Keywords: total homocysteine, plasma tHcy, cognitive functions, dementia, vitamin B12, folic acid, Egypt, elderly, cognitive impairment, blood homocysteine, short-term memory, attention focus, old age
Homocysteine, vitamin B12 and folic acid plasma levels in relation to cognitive functions in an Egyptian elderly group
Several studies suggested that elevated plasma total homocysteine (tHcy) concentrations are associated with cognitive impairment and dementia. High plasma homocysteine concentrations can be largely attributed to inadequate status of folic acid and vitamin B12. On the other hand, data from several studies indicate that plasma homocysteine increases with age, independent of vitamin status.
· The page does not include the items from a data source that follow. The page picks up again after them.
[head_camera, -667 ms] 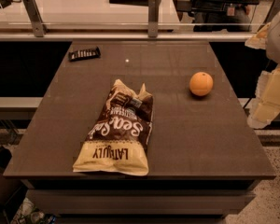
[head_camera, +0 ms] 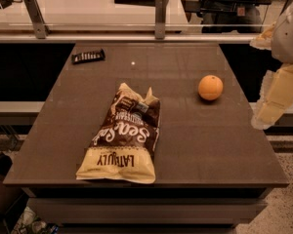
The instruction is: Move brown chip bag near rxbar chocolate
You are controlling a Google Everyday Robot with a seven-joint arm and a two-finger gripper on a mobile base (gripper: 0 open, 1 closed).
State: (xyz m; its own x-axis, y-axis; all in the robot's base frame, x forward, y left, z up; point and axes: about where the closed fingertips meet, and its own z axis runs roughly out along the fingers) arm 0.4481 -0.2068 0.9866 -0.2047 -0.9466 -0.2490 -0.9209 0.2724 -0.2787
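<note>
The brown chip bag (head_camera: 123, 138) lies flat on the dark table (head_camera: 210, 145), left of centre near the front edge. It has a dark brown middle with white script and cream-yellow ends. The rxbar chocolate (head_camera: 88, 56), a small black bar with pale marks, lies at the table's far left corner, well apart from the bag. My gripper (head_camera: 271, 106) hangs at the right edge of the view, just beyond the table's right side, far from both objects and holding nothing that I can see.
A round orange fruit (head_camera: 210, 87) sits on the right part of the table. A glass-railed counter (head_camera: 88, 13) with metal posts (head_camera: 160, 16) runs behind the table. The floor drops away at the front and the right.
</note>
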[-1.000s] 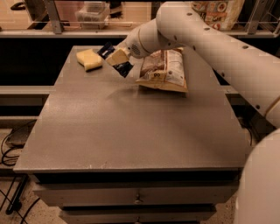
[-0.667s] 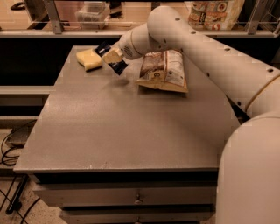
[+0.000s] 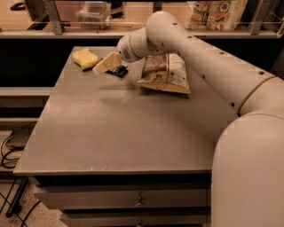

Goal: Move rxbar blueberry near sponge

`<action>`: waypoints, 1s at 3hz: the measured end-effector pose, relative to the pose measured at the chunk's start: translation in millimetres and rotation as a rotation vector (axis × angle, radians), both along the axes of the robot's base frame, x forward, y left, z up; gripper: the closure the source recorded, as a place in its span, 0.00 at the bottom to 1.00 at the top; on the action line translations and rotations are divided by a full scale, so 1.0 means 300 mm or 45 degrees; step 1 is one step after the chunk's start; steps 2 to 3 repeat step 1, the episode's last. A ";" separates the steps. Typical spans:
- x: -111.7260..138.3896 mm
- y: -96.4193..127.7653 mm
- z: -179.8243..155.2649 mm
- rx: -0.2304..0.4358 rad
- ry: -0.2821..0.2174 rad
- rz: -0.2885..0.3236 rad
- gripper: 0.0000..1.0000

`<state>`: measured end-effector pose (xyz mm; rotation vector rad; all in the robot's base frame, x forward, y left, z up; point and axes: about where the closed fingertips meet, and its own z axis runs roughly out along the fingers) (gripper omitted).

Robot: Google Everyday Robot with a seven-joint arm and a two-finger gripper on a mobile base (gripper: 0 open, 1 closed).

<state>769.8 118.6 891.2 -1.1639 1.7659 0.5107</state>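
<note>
The rxbar blueberry point(image 3: 120, 71) is a small dark navy wrapper low over the table at the back left; only its right end shows under my gripper. My gripper point(image 3: 108, 64), with cream-yellow fingers, is shut on it. The sponge point(image 3: 85, 58), a pale yellow block with wavy edges, lies on the table just left of the gripper, a short gap away. My white arm point(image 3: 191, 48) reaches in from the right across the back of the table.
A brown-and-white chip bag point(image 3: 166, 73) lies just right of the gripper. The grey table point(image 3: 120, 133) has drawers under its front edge. A shelf rail with a clear box point(image 3: 93, 11) and packaged goods point(image 3: 215, 13) runs behind.
My gripper has moved left and slightly down with the bar, away from the chip bag and closer to the sponge. The sponge and bag have not moved.
</note>
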 end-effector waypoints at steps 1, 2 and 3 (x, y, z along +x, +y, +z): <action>0.000 0.000 0.000 0.000 0.000 0.000 0.00; 0.000 0.000 0.000 0.000 0.000 0.000 0.00; 0.000 0.000 0.000 0.000 0.000 0.000 0.00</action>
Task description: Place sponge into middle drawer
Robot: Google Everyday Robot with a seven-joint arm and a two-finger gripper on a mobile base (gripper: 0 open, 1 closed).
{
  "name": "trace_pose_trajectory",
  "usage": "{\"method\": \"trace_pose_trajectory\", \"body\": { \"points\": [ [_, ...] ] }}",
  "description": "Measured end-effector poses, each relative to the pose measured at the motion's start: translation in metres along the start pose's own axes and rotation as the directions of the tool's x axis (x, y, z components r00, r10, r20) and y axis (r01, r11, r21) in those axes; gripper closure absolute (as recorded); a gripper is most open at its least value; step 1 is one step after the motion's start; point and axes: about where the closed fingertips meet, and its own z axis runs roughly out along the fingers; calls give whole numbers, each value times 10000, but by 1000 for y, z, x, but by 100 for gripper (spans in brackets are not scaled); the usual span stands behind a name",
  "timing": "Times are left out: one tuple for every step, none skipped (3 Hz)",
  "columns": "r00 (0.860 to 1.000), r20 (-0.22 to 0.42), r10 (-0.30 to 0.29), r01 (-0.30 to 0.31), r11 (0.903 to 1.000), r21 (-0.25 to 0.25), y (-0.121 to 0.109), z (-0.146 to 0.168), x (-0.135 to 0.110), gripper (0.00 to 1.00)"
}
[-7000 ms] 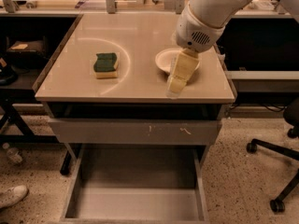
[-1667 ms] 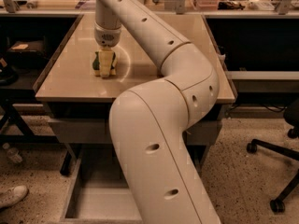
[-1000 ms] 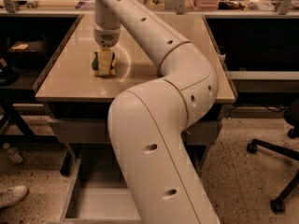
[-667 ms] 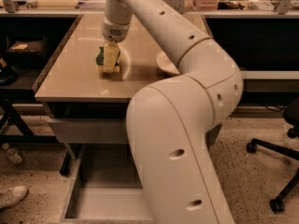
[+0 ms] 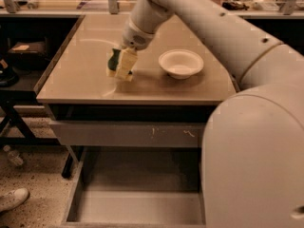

We investigated the relation between plasma tHcy, vitamin B12 and folic acid levels and cognitive functions in an elderly Egyptian group. We also studied the effect of vitamin B12 and folic acid supplementation on plasma tHcy and cognitive functions. About 56 subjects (30 males and 26 females) similar in socio-economic class (upper-middle), with an age range of 60-70 years completed the study course. All were healthy working professionals. Clinical, nutritional and anthropometric evaluations were performed. Cognitive function evaluation using the Kendrick Battery for detecting dementia was applied. Biochemical analysis for blood homocysteine, vitamin B12 and folic acid was performed. All evaluations were performed at the beginning of the study and after four months of supplementation with biscuits rich in vitamin B12 and folic acid. The results of the study show that there is a significant correlation between plasma tHcy and cognitive functions, both object learning test (OLT) (short-term memory) and digit copying test (DCT) (attention focus) both before p (<0.01) and after p (<0.01) vitamin supplementation and also between vitamin B12 and cognitive functions before and after supplementation p (<0.05). Significant decrease in plasma tHcy and increase in vitamin B12 and folic acid level is recorded after supplementation p (<0.01). There is a significant improvement in cognitive functions, both OLT and DCT after vitamin supplementation p (<0.05). In conclusion, elevated plasma tHcy level and low vitamin B12 levels are positively correlated to impairment in cognitive functions. Vitamin B12 and folic acid supplementation decreased plasma tHcy level and improved cognitive functions. We recommend vitamin B12 and folic acid supplementation for elderly.